## Data listing
• • • • •

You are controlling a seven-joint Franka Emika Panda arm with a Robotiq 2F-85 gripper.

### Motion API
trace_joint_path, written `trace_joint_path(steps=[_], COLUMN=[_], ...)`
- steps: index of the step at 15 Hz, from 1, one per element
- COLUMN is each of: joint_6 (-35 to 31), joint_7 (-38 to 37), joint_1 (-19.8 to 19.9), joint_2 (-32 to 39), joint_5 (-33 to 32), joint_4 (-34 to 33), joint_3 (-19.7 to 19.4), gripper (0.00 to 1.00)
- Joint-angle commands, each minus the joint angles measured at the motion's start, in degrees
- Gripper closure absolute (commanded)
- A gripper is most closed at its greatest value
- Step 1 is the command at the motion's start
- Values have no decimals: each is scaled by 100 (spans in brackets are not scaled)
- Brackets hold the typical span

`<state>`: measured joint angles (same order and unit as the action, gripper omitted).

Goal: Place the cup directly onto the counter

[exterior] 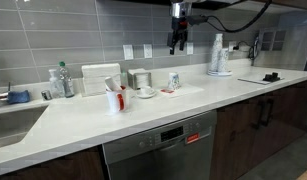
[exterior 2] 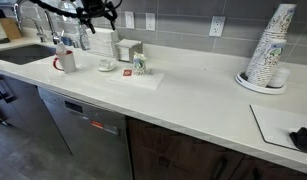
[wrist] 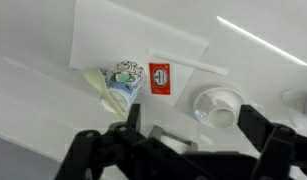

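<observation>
The small pale cup (exterior: 174,80) with darker markings stands upright on the long white counter (exterior: 113,125), on a flat white board (exterior 2: 148,79) by the back wall. It also shows in an exterior view (exterior 2: 139,66) and in the wrist view (wrist: 123,80). A small reddish mat (wrist: 160,77) lies right beside it. My gripper (exterior: 178,42) hangs high above the cup, open and empty. In the wrist view its two dark fingers (wrist: 193,125) are spread apart, with the cup at the upper left of them.
A white cup on a saucer (wrist: 218,105) stands next to the mat. A white-and-red cup with utensils (exterior: 115,98) stands further along. A sink (exterior: 13,122) is at one end. A stack of paper cups (exterior 2: 268,50) and a dark board (exterior 2: 288,128) are at the other.
</observation>
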<state>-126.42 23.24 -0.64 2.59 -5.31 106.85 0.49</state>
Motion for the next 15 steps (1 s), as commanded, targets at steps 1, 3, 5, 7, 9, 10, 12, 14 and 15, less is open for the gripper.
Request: trace_joint_path(steps=[1,3,5,7,9,10,12,14,15], joint_6=[-56,-56,-115,-121,-122,-122,-122,-122,-10], joint_7=[898,650,843,856,855,855,855,855,867], joint_1=[256,254,378,399,390,389,389,389,402], joint_2=[762,496,748,847,853,852,852,852,1008], joint_5=[686,577,830,870,872,872,873,873,832], joint_4=[-860,-587,-848,-951,-965,-968,-970,-970,-1150], joint_3=[-85,-36,-33,-25,-19,-17,-17,-17,-33], gripper=[0,0,0,0,0,0,0,0,0])
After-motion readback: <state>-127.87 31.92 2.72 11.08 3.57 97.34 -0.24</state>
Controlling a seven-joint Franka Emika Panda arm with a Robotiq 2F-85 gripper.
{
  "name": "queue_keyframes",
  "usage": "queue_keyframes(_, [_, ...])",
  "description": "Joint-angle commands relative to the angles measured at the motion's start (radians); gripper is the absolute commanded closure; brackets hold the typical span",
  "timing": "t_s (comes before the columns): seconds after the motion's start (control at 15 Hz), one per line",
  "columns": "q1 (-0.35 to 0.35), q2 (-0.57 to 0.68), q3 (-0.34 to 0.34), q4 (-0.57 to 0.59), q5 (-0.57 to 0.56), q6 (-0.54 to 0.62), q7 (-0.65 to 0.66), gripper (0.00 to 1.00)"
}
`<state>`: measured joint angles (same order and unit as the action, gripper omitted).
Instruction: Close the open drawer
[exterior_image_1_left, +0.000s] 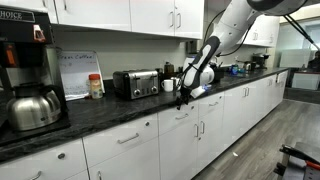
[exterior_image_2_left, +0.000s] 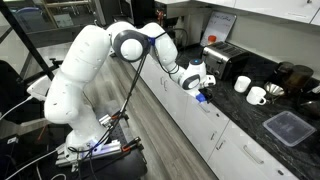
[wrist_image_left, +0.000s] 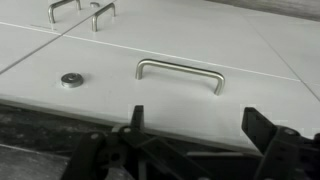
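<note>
- Ext. view w/ coffee machine: end effector (exterior_image_1_left: 186, 95) hangs at the front edge of the tabletop (exterior_image_1_left: 100, 115), just over the drawer (exterior_image_1_left: 178, 118) in the top cabinet row. Too small here to tell finger state, or how far the drawer sticks out.
- Risk from this view: wrist is v. close to the tabletop lip, so a push that drifts upward could probably scrape or jam on it. The toaster (exterior_image_1_left: 136, 83) is well apart, so no issue there.
- Ext. view from the aisle: shows the arm (exterior_image_2_left: 90, 60) reaching in sideways along the cabinet line, which the others don't. End effector (exterior_image_2_left: 202, 90) sits just above the drawer (exterior_image_2_left: 208, 105).
- Risk: w/ that angled reach, the push may not go square to the front, so it could slide off sideways and leave the drawer part open.
- Wrist view: only this one shows the contact zone. The drawer (wrist_image_left: 110, 95) front fills the frame, w/ its bar handle (wrist_image_left: 180, 73) just ahead of the end effector (wrist_image_left: 198, 130).
- Fingers (wrist_image_left: 262, 125) are spread wide and grasp nothing.
- Risk: a fingertip could hook the bar instead of meeting the flat front, which would stall or twist the push. Smooth white face gives little grip, so pads may skid.
- Can't tell from this view if anything touches yet.
</note>
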<state>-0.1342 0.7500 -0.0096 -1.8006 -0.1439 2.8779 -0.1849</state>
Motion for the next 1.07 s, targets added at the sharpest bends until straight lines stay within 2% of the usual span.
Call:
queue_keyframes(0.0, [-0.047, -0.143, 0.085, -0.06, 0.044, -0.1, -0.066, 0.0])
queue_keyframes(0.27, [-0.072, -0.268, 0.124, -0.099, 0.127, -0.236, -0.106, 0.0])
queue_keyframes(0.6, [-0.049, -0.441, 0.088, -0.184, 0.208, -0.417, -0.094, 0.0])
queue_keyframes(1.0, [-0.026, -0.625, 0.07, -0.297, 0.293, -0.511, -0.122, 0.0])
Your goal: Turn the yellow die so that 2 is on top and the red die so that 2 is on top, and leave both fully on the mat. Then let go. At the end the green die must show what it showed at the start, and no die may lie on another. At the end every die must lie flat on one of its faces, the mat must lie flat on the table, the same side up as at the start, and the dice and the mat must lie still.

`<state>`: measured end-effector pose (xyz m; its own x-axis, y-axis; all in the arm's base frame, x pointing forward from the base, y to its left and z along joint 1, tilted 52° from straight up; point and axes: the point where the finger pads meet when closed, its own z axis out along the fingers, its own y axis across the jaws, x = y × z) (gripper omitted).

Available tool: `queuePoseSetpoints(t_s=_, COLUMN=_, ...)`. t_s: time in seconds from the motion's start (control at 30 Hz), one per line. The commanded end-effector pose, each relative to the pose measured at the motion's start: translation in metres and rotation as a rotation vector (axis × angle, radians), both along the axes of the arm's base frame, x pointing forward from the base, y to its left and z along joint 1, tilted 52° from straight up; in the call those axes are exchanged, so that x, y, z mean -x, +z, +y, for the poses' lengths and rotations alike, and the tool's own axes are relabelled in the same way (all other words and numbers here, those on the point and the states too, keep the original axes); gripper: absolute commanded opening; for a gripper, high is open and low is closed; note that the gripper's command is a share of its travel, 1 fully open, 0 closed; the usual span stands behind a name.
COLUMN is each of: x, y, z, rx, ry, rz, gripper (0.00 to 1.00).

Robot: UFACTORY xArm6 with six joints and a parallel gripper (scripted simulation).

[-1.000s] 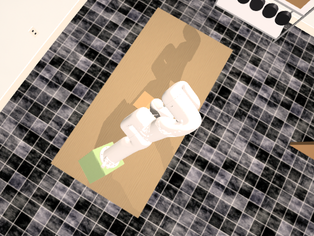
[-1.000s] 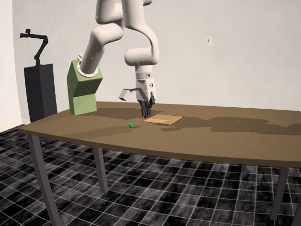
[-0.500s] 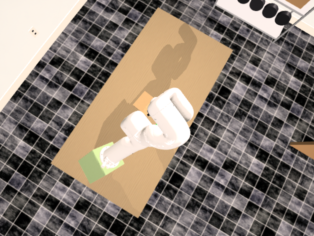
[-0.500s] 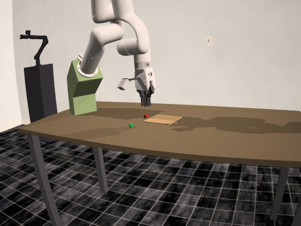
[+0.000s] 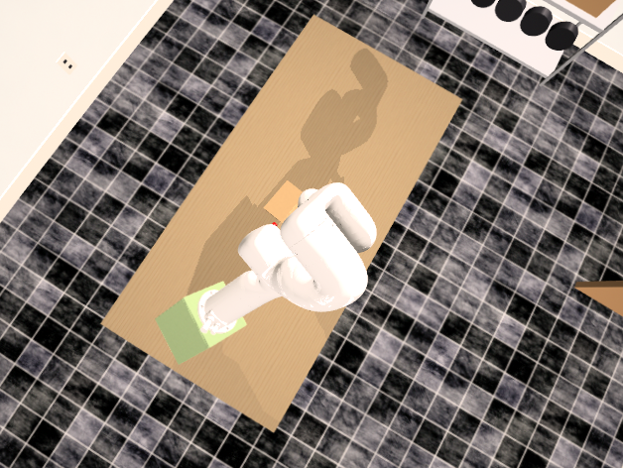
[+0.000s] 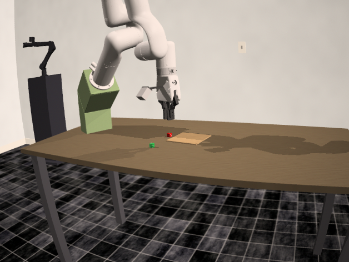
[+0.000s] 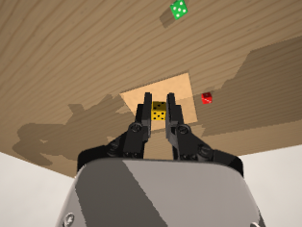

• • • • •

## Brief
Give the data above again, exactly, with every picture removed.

## Solution for this problem
You are controlling a seven-joint Franka Emika Panda arm with a Robotiq 2F-85 gripper.

### Motion API
trace_joint_path, written `trace_joint_path(steps=[_], COLUMN=[_], ...)`
- steps: index of the step at 15 Hz, from 1, one per element
- COLUMN is each of: joint_6 (-35 to 31), joint_7 (-38 to 37), joint_1 (-19.8 to 19.9), joint_2 (-32 to 39), joint_5 (-33 to 32), joint_4 (-34 to 33), joint_3 (-19.7 to 19.4), gripper (0.00 to 1.00)
- Joint-angle commands, each minus the joint angles measured at the motion's start, in degrees
- Gripper closure absolute (commanded)
- A gripper is most closed at its greatest value
- Step 1 is the command at the motion's start
- Values have no decimals: each is scaled by 100 (spans in brackets are not scaled)
- Brackets hold the typical span

`<state>`: measured joint angles (same order and unit as the action, gripper omitted).

Goal: Place the cup directly onto the counter

[exterior] 
[exterior 2] 
[wrist] 

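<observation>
The small pale cup (exterior: 174,80) with darker markings stands upright on the long white counter (exterior: 113,125), on a flat white board (exterior 2: 148,79) by the back wall. It also shows in an exterior view (exterior 2: 139,66) and in the wrist view (wrist: 123,80). A small reddish mat (wrist: 160,77) lies right beside it. My gripper (exterior: 178,42) hangs high above the cup, open and empty. In the wrist view its two dark fingers (wrist: 193,125) are spread apart, with the cup at the upper left of them.
A white cup on a saucer (wrist: 218,105) stands next to the mat. A white-and-red cup with utensils (exterior: 115,98) stands further along. A sink (exterior: 13,122) is at one end. A stack of paper cups (exterior 2: 268,50) and a dark board (exterior 2: 288,128) are at the other.
</observation>
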<state>-126.42 23.24 -0.64 2.59 -5.31 106.85 0.49</state>
Motion for the next 15 steps (1 s), as commanded, targets at steps 1, 3, 5, 7, 9, 10, 12, 14 and 15, less is open for the gripper.
Request: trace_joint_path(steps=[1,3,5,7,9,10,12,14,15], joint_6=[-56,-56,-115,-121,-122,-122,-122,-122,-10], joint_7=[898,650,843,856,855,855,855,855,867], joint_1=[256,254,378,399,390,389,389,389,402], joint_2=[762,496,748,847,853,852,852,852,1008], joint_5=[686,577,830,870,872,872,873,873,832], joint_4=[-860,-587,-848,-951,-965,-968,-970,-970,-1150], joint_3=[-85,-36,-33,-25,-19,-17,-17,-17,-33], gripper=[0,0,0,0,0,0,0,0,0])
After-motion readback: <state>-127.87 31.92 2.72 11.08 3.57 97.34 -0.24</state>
Controlling a seven-joint Franka Emika Panda arm with a Robotiq 2F-85 gripper.
{
  "name": "queue_keyframes",
  "usage": "queue_keyframes(_, [_, ...])",
  "description": "Joint-angle commands relative to the angles measured at the motion's start (radians); gripper is the absolute commanded closure; brackets hold the typical span",
  "timing": "t_s (comes before the columns): seconds after the motion's start (control at 15 Hz), one per line",
  "columns": "q1 (-0.35 to 0.35), q2 (-0.57 to 0.68), q3 (-0.34 to 0.34), q4 (-0.57 to 0.59), q5 (-0.57 to 0.56), q6 (-0.54 to 0.62), q7 (-0.65 to 0.66), gripper (0.00 to 1.00)"
}
`<state>`: measured joint angles (same order and unit as the action, gripper omitted).
Instruction: Close the open drawer
[exterior_image_1_left, +0.000s] 
[exterior_image_2_left, +0.000s] 
[wrist_image_left, +0.000s] 
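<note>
- Ext. view w/ coffee machine: end effector (exterior_image_1_left: 186, 95) hangs at the front edge of the tabletop (exterior_image_1_left: 100, 115), just over the drawer (exterior_image_1_left: 178, 118) in the top cabinet row. Too small here to tell finger state, or how far the drawer sticks out.
- Risk from this view: wrist is v. close to the tabletop lip, so a push that drifts upward could probably scrape or jam on it. The toaster (exterior_image_1_left: 136, 83) is well apart, so no issue there.
- Ext. view from the aisle: shows the arm (exterior_image_2_left: 90, 60) reaching in sideways along the cabinet line, which the others don't. End effector (exterior_image_2_left: 202, 90) sits just above the drawer (exterior_image_2_left: 208, 105).
- Risk: w/ that angled reach, the push may not go square to the front, so it could slide off sideways and leave the drawer part open.
- Wrist view: only this one shows the contact zone. The drawer (wrist_image_left: 110, 95) front fills the frame, w/ its bar handle (wrist_image_left: 180, 73) just ahead of the end effector (wrist_image_left: 198, 130).
- Fingers (wrist_image_left: 262, 125) are spread wide and grasp nothing.
- Risk: a fingertip could hook the bar instead of meeting the flat front, which would stall or twist the push. Smooth white face gives little grip, so pads may skid.
- Can't tell from this view if anything touches yet.
</note>
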<state>-0.1342 0.7500 -0.0096 -1.8006 -0.1439 2.8779 -0.1849</state>
Motion for the next 1.07 s, targets added at the sharpest bends until straight lines stay within 2% of the usual span.
Call:
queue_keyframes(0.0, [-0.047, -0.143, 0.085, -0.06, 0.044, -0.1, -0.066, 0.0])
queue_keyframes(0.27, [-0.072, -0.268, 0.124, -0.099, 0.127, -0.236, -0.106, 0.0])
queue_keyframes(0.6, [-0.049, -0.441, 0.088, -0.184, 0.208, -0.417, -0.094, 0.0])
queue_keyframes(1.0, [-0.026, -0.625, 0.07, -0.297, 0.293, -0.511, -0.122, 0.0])
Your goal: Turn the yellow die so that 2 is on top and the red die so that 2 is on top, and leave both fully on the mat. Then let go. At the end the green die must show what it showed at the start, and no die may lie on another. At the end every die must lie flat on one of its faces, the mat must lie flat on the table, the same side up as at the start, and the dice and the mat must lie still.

`<state>`: measured end-effector pose (xyz m; its own x-axis, y-axis; all in the arm's base frame, x pointing forward from the base, y to its left and z along joint 1, tilted 52° from straight up; point and axes: the point where the finger pads meet when closed, its own z axis out along the fingers, its own y axis across the jaws, x = y × z) (gripper omitted).

Available tool: `queuePoseSetpoints(t_s=_, COLUMN=_, ...)`. t_s: time in seconds from the motion's start (control at 30 Hz), one per line. The commanded end-effector pose, each relative to the pose measured at the motion's start: translation in metres and rotation as a rotation vector (axis × angle, radians), both along the axes of the arm's base frame, x pointing forward from the base, y to its left and z along joint 1, tilted 52° from straight up; in the call those axes are exchanged, so that x, y, z mean -x, +z, +y, for the poses' lengths and rotations alike, and the tool's own axes are relabelled in the same way (all other words and numbers here, those on the point and the states too, keep the original axes); gripper: absolute commanded opening; for a gripper, high is open and low is closed; note that the gripper's command is a share of its travel, 1 fully open, 0 closed; the usual span stands behind a name.
COLUMN is each of: x, y, z, rx, ry, rz, gripper (0.00 to 1.00).

Robot: UFACTORY xArm6 with six joints and a parallel gripper (scripted simulation).

[-1.000s] 
[-1.000s] 
[-0.500s] 
[-0.500s] 
[+0.000s] 
[+0.000s] 
[+0.000s] 

No additional output is expected for this exercise.